**Task goal**
Your answer should consist of each line below that contains the string "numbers".

**Information shown**
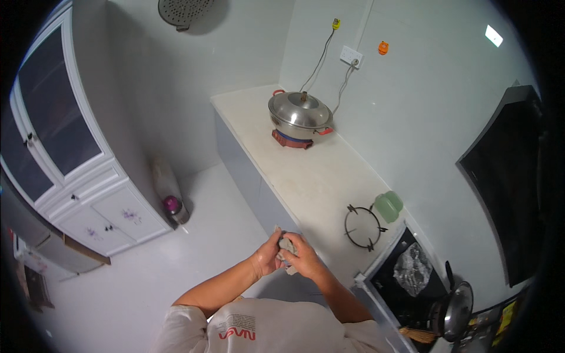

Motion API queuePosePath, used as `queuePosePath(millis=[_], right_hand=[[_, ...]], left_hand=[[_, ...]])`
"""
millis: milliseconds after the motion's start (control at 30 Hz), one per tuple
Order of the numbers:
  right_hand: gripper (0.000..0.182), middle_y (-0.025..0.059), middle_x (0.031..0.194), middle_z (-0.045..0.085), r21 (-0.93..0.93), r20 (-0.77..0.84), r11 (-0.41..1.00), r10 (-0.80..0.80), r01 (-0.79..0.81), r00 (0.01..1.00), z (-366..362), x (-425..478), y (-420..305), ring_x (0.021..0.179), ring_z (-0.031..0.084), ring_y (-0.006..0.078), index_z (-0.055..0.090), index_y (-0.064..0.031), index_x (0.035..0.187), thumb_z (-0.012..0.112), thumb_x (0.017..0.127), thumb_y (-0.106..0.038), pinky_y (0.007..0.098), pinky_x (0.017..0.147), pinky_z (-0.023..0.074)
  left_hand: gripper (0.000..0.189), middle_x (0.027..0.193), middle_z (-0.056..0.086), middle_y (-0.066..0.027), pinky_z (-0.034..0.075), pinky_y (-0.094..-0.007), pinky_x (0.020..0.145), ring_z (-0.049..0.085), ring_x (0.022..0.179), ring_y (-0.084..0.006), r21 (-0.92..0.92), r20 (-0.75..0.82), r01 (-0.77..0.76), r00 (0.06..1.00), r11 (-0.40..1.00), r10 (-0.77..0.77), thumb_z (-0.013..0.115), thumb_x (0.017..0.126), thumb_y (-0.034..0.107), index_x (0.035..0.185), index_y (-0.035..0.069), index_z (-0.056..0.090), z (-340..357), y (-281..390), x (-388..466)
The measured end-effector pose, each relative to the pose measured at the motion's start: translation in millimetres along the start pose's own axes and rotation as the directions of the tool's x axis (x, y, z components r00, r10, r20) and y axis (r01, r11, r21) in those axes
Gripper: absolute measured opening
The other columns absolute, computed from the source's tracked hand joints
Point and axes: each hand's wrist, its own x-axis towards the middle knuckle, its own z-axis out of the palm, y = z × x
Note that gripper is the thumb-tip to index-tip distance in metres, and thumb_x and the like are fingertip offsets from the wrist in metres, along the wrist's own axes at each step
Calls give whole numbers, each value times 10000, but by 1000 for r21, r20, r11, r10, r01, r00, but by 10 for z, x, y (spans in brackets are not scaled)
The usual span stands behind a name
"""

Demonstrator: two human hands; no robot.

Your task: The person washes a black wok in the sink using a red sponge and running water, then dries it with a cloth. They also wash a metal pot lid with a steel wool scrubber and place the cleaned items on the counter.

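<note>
My left hand (266,257) and my right hand (304,259) are together in front of my chest, close to the counter's front edge. Both grip a crumpled greyish cloth (287,247), pressed between the fingers and thumbs. A corner of it hangs out below; the rest is partly hidden by my hands. Beyond the right hand, a black metal pan-support ring (346,230) lies on the pale countertop (304,185). A green plastic container (389,206) stands behind the ring, against the wall.
A lidded steel pot (300,115) with red handles sits on a red base at the counter's far end. To the right are a black hob (390,269), crumpled clear plastic (413,269), a glass-lidded pan (458,311) and a dark range hood (507,185). A white cabinet (103,207) stands left.
</note>
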Motion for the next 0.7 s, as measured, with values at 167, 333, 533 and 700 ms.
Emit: queuePosePath(millis=[167, 333, 533, 700], right_hand=[[317, 111, 1023, 575, 360, 60, 810, 476, -464, 877, 45, 749, 390, 946, 570, 225, 540, -41, 1082, 553, 777, -122, 351, 786, 470], [297, 94, 920, 628, 906, -27, 333, 663, -262, 748, -536, 1360, 1541, 810, 626, 223, 565, -18, 1050, 598, 804, -181, 367, 630, 528], [232, 82, 894, 631, 997, -78, 76, 727, 34, 683, -1250, 2376, 1758, 750, 633, 220, 587, -57, 963, 628, 810, -226, 377, 554, 539], [218, 58, 837, 615, 988, -136, 26, 595, 149, 793, -1416, 3212, 1986, 712, 628, 195, 569, -55, 939, 606, 813, -229, 339, 524, 528]], left_hand=[[548, 1164, 541, -23, 434, -303, 850, 505, 1044, -142, 337, -95, 122, 991, 934, -95, 433, 904, 515, 1280, 117, 432, -345, 570, -106], [509, 1228, 529, -62, 410, -334, 899, 504, 1100, -171, 765, -100, -49, 976, 642, 193, 515, 891, 417, 1302, 131, 420, -949, 1705, -54], [401, 1127, 589, -51, 416, -341, 870, 541, 1026, -184, 856, -280, 18, 855, 516, 436, 518, 894, 401, 1192, 133, 541, -1131, 3181, 324], [474, 1167, 562, -71, 413, -366, 884, 523, 1058, -207, 860, -351, 112, 838, 498, 418, 534, 872, 440, 1224, 125, 506, -1206, 4206, 1022]])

**Response area**
Order of the numbers:
Calls give whole numbers, each value times 10000, but by 1000 for r21, r20, r11, r10, r01, r00, but by 10 for z, x, y (spans in brackets are not scaled)

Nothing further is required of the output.